**Activity:** Show me each line of the listing below where the word "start" appears.

+-------+

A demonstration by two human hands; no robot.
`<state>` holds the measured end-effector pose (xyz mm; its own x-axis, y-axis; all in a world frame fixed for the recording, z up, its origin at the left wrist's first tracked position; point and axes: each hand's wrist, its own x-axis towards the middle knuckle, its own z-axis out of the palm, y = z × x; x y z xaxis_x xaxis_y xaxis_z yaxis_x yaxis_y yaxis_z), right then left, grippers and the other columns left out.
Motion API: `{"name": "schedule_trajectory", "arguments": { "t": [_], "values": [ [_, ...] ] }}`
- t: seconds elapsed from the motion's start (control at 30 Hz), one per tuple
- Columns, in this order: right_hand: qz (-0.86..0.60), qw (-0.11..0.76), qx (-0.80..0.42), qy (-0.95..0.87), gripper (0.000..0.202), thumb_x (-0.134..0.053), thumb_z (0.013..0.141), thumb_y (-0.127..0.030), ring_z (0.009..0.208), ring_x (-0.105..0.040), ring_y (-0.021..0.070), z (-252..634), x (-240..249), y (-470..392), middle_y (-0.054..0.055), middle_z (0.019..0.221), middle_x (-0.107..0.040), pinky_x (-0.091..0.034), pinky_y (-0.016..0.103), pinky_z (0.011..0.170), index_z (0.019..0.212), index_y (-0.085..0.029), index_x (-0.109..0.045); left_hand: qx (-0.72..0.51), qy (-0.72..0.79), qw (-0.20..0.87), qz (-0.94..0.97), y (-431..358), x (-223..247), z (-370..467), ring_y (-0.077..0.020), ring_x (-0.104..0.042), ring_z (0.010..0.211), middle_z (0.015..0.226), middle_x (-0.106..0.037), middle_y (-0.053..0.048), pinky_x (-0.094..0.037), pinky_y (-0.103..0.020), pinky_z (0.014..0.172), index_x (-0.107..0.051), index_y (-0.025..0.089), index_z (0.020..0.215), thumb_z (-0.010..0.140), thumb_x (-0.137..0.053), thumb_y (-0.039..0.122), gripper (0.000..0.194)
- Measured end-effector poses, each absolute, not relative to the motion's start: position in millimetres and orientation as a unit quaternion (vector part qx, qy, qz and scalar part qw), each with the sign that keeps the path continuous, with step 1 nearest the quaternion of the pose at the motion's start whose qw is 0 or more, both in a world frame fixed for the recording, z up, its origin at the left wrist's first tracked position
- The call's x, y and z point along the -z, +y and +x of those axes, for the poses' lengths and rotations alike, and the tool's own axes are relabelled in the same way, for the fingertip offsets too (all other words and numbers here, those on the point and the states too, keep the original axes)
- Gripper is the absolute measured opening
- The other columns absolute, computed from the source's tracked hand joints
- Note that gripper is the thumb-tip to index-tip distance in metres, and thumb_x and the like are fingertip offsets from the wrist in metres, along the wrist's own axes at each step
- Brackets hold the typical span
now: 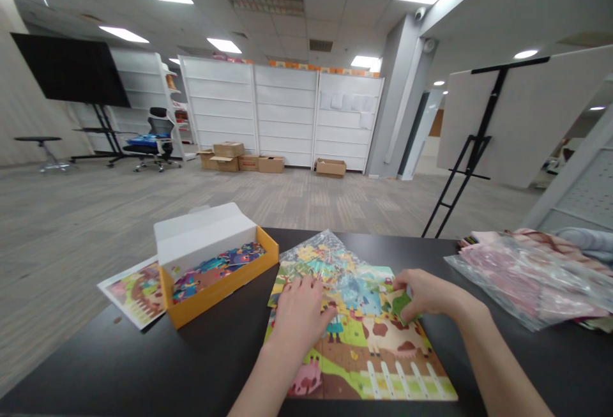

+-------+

**Written solution:**
- t: seconds elapsed from the motion's start (control at 30 Hz), one per tuple
- Measured end-effector poses, each absolute, not relative to the motion's start: position in millimetres and orientation as a unit quaternion (vector part qx, qy, qz and scalar part qw), each with the sign that keeps the path continuous, with step 1 nearest the quaternion of the pose at the motion's start whose qw is 0 or more, both in a world frame fixed for the recording, z up, its origin at the left wrist's first tracked position

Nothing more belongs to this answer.